## What the task requires
Give back the lines below exactly, but do not include any pictures.

## Dataset excerpt
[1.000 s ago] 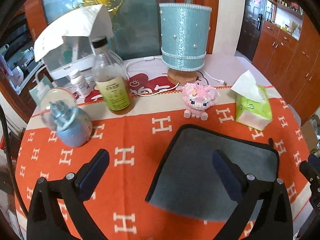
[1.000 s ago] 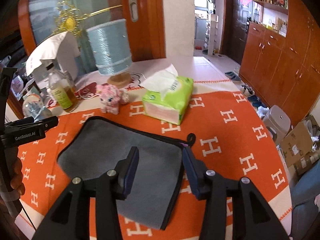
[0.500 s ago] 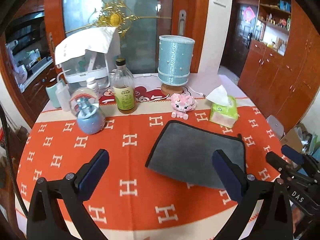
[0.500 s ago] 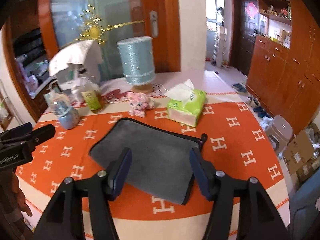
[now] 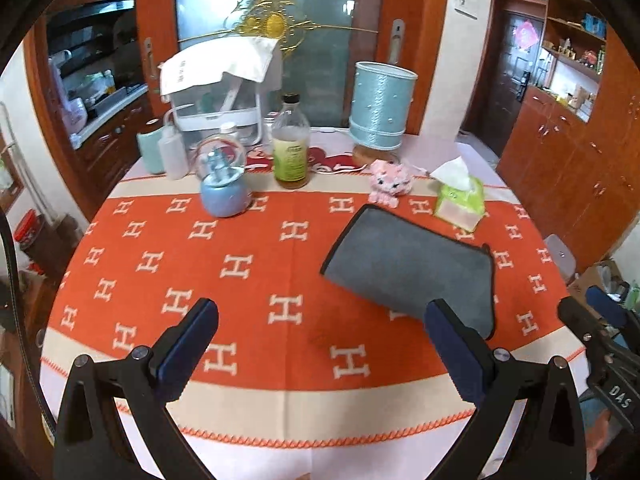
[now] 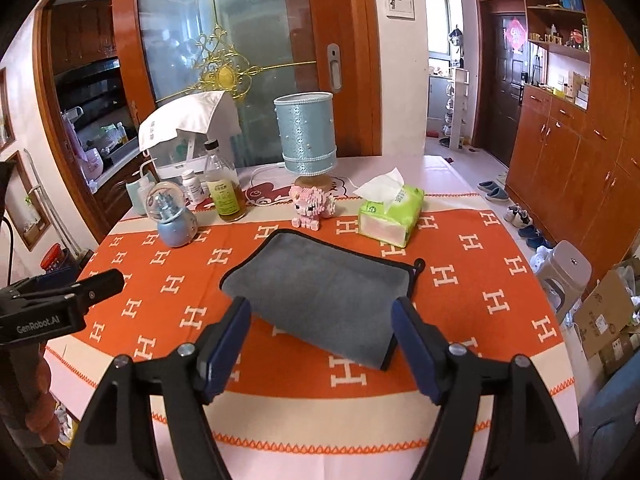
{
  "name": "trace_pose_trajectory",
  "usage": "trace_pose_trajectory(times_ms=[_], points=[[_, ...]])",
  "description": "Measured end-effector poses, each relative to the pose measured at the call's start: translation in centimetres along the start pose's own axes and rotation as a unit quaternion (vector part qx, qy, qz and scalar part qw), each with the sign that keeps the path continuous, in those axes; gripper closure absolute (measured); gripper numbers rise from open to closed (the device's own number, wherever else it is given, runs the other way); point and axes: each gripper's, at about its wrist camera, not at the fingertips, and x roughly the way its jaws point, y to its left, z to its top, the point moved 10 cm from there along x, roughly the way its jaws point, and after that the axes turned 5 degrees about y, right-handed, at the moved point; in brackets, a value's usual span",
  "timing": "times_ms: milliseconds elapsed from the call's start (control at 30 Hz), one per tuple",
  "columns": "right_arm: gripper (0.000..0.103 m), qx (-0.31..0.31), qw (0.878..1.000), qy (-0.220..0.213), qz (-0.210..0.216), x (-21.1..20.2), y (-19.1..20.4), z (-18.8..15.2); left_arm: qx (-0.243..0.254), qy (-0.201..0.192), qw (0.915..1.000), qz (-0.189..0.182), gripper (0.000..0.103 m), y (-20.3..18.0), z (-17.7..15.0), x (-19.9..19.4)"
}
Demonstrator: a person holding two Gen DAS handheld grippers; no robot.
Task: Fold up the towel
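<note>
A grey towel with a dark border [image 5: 412,268] lies folded flat on the orange tablecloth; it also shows in the right wrist view [image 6: 324,292]. My left gripper [image 5: 322,332] is open and empty, held above the table's near edge, to the left of the towel. My right gripper [image 6: 322,332] is open and empty, held back above the towel's near edge. The left gripper also shows at the left of the right wrist view [image 6: 80,292].
Behind the towel stand a green tissue pack [image 6: 390,216], a pink block pig [image 6: 312,206], a blue lamp [image 6: 306,136], a glass bottle [image 6: 224,188] and a snow globe [image 6: 172,216]. A grey stool [image 6: 564,276] and cardboard boxes [image 6: 608,320] stand right of the table.
Both grippers have pulled back and up from the towel, so the whole table shows. The right gripper's jaws have opened wider. The towel lies still.
</note>
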Motion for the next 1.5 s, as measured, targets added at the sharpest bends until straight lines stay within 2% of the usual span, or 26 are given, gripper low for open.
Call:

## Expected answer
[1.000 s ago] 
[1.000 s ago] 
[0.500 s ago] 
[0.500 s ago] 
[now] 
[now] 
{
  "name": "trace_pose_trajectory",
  "usage": "trace_pose_trajectory(times_ms=[_], points=[[_, ...]])",
  "description": "Measured end-effector poses, each relative to the pose measured at the call's start: translation in centimetres along the start pose's own axes and rotation as a unit quaternion (vector part qx, qy, qz and scalar part qw), each with the sign that keeps the path continuous, in those axes; gripper closure absolute (measured); gripper numbers rise from open to closed (the device's own number, wherever else it is given, runs the other way); point and axes: each gripper's, at about its wrist camera, not at the fingertips, and x roughly the way its jaws point, y to its left, z to its top, the point moved 10 cm from there along x, roughly the way its jaws point, and after that the axes turned 5 degrees about y, right-handed, at the moved point; in brackets, a value's usual span",
  "timing": "times_ms: milliseconds elapsed from the call's start (control at 30 Hz), one per tuple",
  "columns": "right_arm: gripper (0.000..0.103 m), qx (-0.31..0.31), qw (0.878..1.000), qy (-0.220..0.213), qz (-0.210..0.216), x (-21.1..20.2), y (-19.1..20.4), z (-18.8..15.2); left_arm: qx (-0.243..0.254), qy (-0.201..0.192), qw (0.915..1.000), qz (-0.189..0.182), gripper (0.000..0.103 m), y (-20.3..18.0), z (-17.7..15.0), x (-19.9..19.4)"
}
Demonstrator: a person holding two Gen DAS handheld grippers; no robot.
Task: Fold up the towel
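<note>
A grey towel with a dark border [image 5: 412,268] lies folded flat on the orange tablecloth; it also shows in the right wrist view [image 6: 324,292]. My left gripper [image 5: 322,332] is open and empty, held above the table's near edge, to the left of the towel. My right gripper [image 6: 322,332] is open and empty, held back above the towel's near edge. The left gripper also shows at the left of the right wrist view [image 6: 80,292].
Behind the towel stand a green tissue pack [image 6: 390,216], a pink block pig [image 6: 312,206], a blue lamp [image 6: 306,136], a glass bottle [image 6: 224,188] and a snow globe [image 6: 172,216]. A grey stool [image 6: 564,276] and cardboard boxes [image 6: 608,320] stand right of the table.
Both grippers have pulled back and up from the towel, so the whole table shows. The right gripper's jaws have opened wider. The towel lies still.
</note>
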Motion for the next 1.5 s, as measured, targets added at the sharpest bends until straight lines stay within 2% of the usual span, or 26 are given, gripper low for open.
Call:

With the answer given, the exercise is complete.